I segni dell’incendio, a poco più di un’ora dallo spegnimento delle fiamme, dall’esterno sono difficili da individuare. Le tracce dei suoi problemi il Beccaria di Milano se le tiene nascoste dentro, anche se ormai è quasi un anno che, più o meno spesso, affiorano in proteste, materassi che vanno a fuoco, aggressioni. L’ultimo episodio, nel primo pomeriggio del 24 marzo, è partito da un ragazzo che non voleva essere trasferito nell’istituto per minori di Catania. Ufficialmente la sua prossima destinazione doveva essere questa, a più di mille chilometri da dove si trova adesso.
L’incendio è stato appiccato in una sezione del secondo piano, a fuoco sono andati materassi e lenzuola. I vigili del fuoco lo hanno spento in pochi minuti. Almeno cinque le persone visitate dai sanitari: due ragazzi e un medico per aver respirato del fumo, due agenti penitenziari feriti da un lancio di oggetti.
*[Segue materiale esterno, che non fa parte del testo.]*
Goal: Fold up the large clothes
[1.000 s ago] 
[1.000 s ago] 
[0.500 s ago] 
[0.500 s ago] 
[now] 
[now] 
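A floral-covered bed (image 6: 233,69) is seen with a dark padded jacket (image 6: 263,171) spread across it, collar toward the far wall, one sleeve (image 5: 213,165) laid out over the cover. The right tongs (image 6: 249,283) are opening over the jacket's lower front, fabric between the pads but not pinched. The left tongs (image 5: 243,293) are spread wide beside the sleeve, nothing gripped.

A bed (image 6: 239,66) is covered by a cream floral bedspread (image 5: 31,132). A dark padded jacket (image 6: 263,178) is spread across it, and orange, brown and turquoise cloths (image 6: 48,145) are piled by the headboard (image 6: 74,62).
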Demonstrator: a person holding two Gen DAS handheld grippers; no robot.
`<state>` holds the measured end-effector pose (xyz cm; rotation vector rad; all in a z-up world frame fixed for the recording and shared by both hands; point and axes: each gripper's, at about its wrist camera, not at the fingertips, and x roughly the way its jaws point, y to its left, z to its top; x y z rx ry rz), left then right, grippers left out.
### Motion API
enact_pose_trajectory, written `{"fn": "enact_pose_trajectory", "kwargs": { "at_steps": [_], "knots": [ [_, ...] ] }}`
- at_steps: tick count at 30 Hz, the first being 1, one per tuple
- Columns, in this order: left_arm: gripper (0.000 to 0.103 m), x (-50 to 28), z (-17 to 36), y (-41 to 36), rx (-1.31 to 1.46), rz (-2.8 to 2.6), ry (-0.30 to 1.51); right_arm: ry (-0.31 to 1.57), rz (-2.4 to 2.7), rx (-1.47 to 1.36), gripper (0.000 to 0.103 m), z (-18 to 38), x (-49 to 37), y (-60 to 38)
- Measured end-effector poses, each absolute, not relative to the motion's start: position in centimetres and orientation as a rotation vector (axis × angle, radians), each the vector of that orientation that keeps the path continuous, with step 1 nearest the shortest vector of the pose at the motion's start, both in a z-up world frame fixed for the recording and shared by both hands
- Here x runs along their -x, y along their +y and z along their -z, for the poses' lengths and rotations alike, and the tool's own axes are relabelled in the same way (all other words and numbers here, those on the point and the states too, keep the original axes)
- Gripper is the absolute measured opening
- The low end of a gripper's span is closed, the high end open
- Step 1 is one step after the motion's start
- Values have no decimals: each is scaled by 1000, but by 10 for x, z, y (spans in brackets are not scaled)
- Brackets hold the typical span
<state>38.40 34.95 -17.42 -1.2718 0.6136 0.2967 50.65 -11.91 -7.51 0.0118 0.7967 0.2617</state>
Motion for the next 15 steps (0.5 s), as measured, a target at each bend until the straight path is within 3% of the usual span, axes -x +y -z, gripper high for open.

Prima di questo, l’ultimo episodio di protesta era stato poco più di dieci giorni fa, di notte. Quindici ragazzi avevano dato fuoco a dei materassi, anche allora per protesta. Segnali di un disagio che non guarisce e che si è aggravato nell’ultimo anno per tanti fattori. Gli arresti e l’inchiesta per i pestaggi e le torture da parte degli agenti, i problemi strutturali cronici, il sovraffollamento che mai aveva toccato i livelli degli ultimi mesi. All’ultima ispezione dell’associazione Antigone, un mese fa, i ragazzi detenuti nel Beccaria erano 74, quasi il doppio dei 38 posti disponibili. L’effetto peggiore del decreto Caivano, che ha comportato e l’allargamento della platea dei reati per cui i giovani possono finire in carcere. Un provvedimento che il governo ha voluto con forza.